Mais anos se passam e eis que surge Dr. Gileno Lima para quebrar o orgulho do mestre. Por dois anos, pacientemente, tenta convencer o amigo e admirador Dr. Augusto a retornar ao H. Santa Isabel. E consegue! No dia 9 de novembro de 1964, trazido pelo diretor do H. Santa Isabel, o inesquecível Dr. Gileno Lima, o grande cirurgião refaz a mesma cirurgia que fizera há 50 anos, retirando um grande fibroma uterino. E vem o gesto nobre de reconhecimento e veneração: doa ao Hospital Santa Isabel o “Bisturi de Ouro” que havia recebido em 1959 da classe médica sergipana, em comemoração ao seu cinqüentenário de formatura. Gileno recebe o “bisturi” e o coloca num nicho em parede do referido Hospital. Nas futuras reformas do hospital, paredes foram derrubadas mas o bisturi foi guardado. Em 2007, em visita ao Hospital, membros da Academia Sergipana de Medicina ( Drs. Lúcio Prado, Antônio Samarone, Hamilton Maciel e eu ) descobriram o bisturi, cuidadosamente guardado por uma antiga funcionária do Hospital, dona Helena, numa gaveta de sua mesa de trabalho, envolto por um papel.

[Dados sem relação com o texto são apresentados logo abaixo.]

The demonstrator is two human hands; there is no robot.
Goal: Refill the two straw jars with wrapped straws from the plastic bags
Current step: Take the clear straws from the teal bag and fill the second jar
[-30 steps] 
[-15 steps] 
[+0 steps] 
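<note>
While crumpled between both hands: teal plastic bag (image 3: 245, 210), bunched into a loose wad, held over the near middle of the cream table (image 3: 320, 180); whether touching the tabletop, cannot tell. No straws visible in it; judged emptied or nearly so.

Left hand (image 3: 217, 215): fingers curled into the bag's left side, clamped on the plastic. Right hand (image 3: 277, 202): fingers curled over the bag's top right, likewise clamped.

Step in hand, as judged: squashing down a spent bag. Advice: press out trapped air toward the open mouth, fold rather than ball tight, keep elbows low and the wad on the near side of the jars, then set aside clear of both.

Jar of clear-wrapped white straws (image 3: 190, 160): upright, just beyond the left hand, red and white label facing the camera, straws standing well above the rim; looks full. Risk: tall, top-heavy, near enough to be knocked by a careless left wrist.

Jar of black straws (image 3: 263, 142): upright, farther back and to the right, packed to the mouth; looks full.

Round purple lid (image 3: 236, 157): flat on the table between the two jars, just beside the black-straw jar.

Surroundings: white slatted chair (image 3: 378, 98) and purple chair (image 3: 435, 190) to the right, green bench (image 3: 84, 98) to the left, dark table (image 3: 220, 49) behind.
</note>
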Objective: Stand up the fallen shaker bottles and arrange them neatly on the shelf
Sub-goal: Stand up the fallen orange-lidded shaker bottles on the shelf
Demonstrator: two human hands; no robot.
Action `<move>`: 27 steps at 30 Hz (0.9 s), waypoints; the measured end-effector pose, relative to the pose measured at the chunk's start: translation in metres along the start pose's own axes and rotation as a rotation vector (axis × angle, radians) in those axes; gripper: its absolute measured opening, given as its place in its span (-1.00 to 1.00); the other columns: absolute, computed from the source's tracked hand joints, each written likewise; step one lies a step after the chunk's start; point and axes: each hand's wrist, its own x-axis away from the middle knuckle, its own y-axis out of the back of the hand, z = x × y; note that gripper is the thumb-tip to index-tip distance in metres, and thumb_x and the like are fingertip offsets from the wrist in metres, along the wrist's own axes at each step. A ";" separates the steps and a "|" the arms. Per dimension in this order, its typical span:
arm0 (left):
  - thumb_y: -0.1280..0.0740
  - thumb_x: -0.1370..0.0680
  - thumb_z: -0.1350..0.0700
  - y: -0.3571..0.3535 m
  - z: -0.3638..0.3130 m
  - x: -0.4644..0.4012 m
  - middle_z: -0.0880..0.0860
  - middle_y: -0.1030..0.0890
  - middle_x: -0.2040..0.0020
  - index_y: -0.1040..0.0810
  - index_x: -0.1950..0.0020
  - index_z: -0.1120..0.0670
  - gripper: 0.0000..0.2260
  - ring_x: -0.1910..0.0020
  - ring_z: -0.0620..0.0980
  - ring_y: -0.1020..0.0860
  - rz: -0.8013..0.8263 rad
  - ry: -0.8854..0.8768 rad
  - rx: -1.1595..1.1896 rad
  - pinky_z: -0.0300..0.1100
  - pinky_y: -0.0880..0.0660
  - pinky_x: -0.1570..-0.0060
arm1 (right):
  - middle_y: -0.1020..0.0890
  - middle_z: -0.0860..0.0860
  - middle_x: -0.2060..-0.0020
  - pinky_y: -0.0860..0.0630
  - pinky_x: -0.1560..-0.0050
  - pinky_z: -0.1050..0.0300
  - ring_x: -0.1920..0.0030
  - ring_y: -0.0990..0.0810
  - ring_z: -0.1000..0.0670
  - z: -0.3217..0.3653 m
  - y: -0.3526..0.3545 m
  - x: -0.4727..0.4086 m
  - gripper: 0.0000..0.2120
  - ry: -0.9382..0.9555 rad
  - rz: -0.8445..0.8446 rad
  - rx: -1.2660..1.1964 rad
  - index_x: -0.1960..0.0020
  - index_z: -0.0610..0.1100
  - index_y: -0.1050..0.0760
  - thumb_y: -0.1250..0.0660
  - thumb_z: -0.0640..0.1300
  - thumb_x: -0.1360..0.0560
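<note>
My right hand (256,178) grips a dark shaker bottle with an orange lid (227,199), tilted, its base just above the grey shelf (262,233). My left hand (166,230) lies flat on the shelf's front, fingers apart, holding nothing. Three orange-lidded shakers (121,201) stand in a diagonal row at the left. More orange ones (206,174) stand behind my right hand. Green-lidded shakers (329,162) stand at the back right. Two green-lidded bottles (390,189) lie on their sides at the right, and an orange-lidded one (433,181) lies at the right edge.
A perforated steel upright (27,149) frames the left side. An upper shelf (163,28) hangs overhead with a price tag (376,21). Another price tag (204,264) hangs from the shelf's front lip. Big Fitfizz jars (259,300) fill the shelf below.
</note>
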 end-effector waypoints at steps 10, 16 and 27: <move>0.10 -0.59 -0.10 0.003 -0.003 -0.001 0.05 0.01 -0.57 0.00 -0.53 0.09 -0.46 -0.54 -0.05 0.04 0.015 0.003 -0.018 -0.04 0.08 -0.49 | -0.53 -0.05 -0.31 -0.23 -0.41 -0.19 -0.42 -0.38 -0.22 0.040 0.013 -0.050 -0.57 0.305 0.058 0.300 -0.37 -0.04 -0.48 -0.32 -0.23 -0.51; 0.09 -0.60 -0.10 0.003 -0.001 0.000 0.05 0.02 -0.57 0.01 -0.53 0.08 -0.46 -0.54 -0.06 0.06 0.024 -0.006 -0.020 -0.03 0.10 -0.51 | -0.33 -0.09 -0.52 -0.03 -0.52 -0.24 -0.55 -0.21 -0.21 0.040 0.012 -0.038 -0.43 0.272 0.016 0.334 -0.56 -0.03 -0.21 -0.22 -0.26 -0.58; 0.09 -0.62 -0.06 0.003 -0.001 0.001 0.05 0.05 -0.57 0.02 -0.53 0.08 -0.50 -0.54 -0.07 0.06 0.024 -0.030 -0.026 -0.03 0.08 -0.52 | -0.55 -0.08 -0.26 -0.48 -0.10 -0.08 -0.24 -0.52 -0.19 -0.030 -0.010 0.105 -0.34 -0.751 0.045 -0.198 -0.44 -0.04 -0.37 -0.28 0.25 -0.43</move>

Esse bisturi foi gentilmente doado pelo Dr. José Carlos Pinheiro (atual diretor do Hospital) à Academia Sergipana de Medicina, orgulhosamente trazido por mim ao Museu Médico da Somese, onde repousa. Paralelo à sua carreira médica, enfronhou-se pela política, chegando a ser senador constituinte, chefe de partido político, com ação destacadíssima. Seus embates na tribuna eram sempre escorreitos, límpidos. Mas a medicina foi mais forte, optando por abandonar a política em 1937, para gáudio nosso. Sua maior obra foi, sem sombra de dúvida, o Hospital Cirurgia. Era sua maior paixão, inegavelmente.
Enquanto vida e saúde teve, ia todos os dias ao Hospital, com seu corpo franzino e pequenino em altura, mas com uma alma gigantesca, a percorrer todas as dependências, olhando tudo e a todos, inquirindo e cobrando. Nascido em 1886 em Laranjeiras, faleceu em 1978, em Aracaju, com 91 anos, e está sepultado no Cemitério Santa Isabel.